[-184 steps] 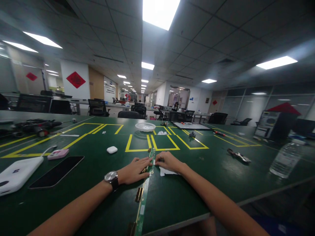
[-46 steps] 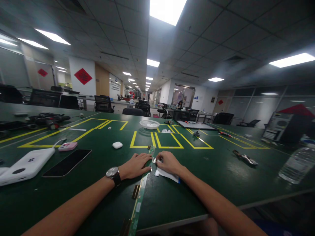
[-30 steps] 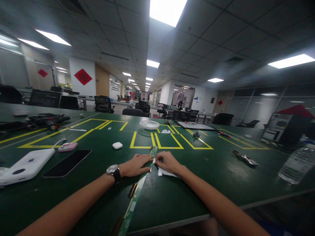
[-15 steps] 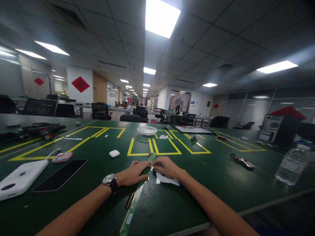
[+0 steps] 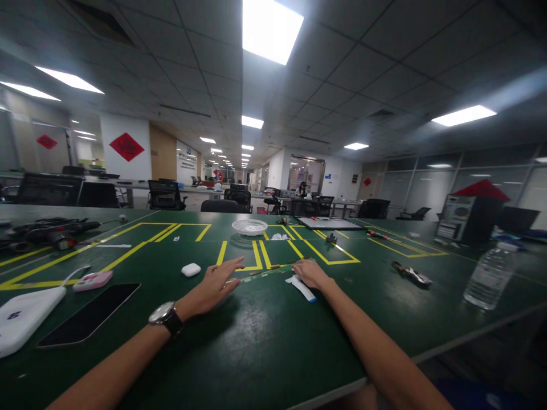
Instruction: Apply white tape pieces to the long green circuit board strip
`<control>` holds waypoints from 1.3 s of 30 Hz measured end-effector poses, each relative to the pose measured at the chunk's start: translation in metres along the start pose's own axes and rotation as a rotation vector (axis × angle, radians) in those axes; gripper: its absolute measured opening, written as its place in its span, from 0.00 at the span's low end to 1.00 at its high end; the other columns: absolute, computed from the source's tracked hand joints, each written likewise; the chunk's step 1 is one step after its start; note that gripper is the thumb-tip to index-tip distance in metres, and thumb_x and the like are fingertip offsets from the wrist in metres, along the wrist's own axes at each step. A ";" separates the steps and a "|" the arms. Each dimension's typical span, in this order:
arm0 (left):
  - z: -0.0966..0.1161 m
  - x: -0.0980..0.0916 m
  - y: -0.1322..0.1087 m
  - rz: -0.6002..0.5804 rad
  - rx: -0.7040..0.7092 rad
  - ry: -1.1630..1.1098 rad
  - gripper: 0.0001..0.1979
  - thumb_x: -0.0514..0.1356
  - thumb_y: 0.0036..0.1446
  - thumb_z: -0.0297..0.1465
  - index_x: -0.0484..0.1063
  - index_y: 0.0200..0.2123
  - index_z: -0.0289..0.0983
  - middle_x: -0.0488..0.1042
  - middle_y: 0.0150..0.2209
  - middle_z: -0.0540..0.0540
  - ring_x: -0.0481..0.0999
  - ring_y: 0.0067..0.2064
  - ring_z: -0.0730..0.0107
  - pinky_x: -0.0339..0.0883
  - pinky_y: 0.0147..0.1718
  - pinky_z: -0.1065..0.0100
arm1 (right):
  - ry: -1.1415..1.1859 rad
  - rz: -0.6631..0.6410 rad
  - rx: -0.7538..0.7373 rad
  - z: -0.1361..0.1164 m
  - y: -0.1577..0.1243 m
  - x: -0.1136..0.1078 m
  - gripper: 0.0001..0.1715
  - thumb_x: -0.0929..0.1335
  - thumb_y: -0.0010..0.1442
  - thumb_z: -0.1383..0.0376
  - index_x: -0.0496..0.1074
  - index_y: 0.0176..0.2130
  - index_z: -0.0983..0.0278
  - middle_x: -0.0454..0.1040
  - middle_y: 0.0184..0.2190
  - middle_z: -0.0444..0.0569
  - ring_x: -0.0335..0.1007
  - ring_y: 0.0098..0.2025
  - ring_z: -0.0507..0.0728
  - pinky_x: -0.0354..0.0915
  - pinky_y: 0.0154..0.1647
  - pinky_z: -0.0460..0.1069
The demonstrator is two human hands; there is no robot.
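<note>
A long, thin green circuit board strip (image 5: 265,273) spans the gap between my hands, running crosswise and somewhat blurred. My left hand (image 5: 212,289), with a wristwatch (image 5: 162,313) on its wrist, is at the strip's left end. Its fingers are stretched out and apart, the thumb close to the board; whether they touch is unclear. At the other end, my right hand (image 5: 311,274) has its fingers curled on the strip. A white paper strip with a blue end (image 5: 303,288) lies below the right fingers, partly covered by them.
A white mesh basket (image 5: 250,228) stands beyond my hands. On the left lie an earbud case (image 5: 191,270), a phone (image 5: 92,314), a pink device (image 5: 93,281) and a power bank (image 5: 29,319). Rightward are a metal tool (image 5: 412,274) and a water bottle (image 5: 491,276).
The circuit board strip has turned from pointing towards me to lying crosswise. My hands have moved apart, and the left fingers have lifted and spread. The view has shifted slightly right.
</note>
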State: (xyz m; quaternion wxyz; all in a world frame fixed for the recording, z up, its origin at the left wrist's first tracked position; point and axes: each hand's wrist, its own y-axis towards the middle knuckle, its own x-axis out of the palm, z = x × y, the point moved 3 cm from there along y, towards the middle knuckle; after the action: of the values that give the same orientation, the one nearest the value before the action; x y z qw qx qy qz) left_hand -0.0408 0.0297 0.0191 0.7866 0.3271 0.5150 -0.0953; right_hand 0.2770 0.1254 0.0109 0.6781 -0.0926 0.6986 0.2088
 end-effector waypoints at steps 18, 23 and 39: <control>0.015 0.018 -0.003 -0.068 0.053 0.078 0.21 0.51 0.67 0.40 0.60 0.61 0.45 0.61 0.64 0.46 0.60 0.63 0.53 0.52 0.59 0.50 | 0.074 -0.164 0.334 0.046 -0.013 0.010 0.44 0.55 0.61 0.40 0.55 0.66 0.59 0.52 0.67 0.58 0.46 0.66 0.70 0.46 0.61 0.66; 0.018 0.020 -0.003 -0.078 0.054 0.082 0.21 0.50 0.68 0.40 0.59 0.62 0.45 0.61 0.64 0.46 0.60 0.63 0.53 0.51 0.59 0.49 | 0.083 -0.173 0.312 0.047 -0.016 0.013 0.47 0.55 0.60 0.37 0.53 0.67 0.59 0.49 0.68 0.58 0.43 0.68 0.71 0.44 0.62 0.66; 0.020 0.022 -0.005 -0.078 0.088 0.076 0.21 0.49 0.69 0.39 0.57 0.63 0.47 0.56 0.67 0.46 0.58 0.65 0.55 0.50 0.60 0.49 | 0.161 0.112 -0.150 0.002 -0.026 -0.011 0.16 0.65 0.59 0.67 0.78 0.43 0.66 0.76 0.42 0.55 0.69 0.46 0.59 0.62 0.49 0.51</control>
State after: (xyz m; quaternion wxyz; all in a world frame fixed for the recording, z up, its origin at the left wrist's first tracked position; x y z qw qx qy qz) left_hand -0.0184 0.0171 0.0032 0.7470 0.3444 0.5521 -0.1361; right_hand 0.2899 0.1015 0.0171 0.5983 -0.1205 0.7372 0.2899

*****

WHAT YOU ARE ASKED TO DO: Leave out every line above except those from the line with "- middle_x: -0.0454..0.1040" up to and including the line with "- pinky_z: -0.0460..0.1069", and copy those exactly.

YOUR SOLUTION:
  - middle_x: -0.0454..0.1040
  - middle_y: 0.0184..0.2190
  - middle_z: -0.0444..0.0569
  - ring_x: -0.0335..0.1007
  - ring_y: 0.0098..0.2025
  - ring_z: -0.0507..0.0728
  - pinky_x: -0.0354..0.0915
  - pinky_y: 0.0154..0.1647
  - pinky_z: -0.0460..0.1069

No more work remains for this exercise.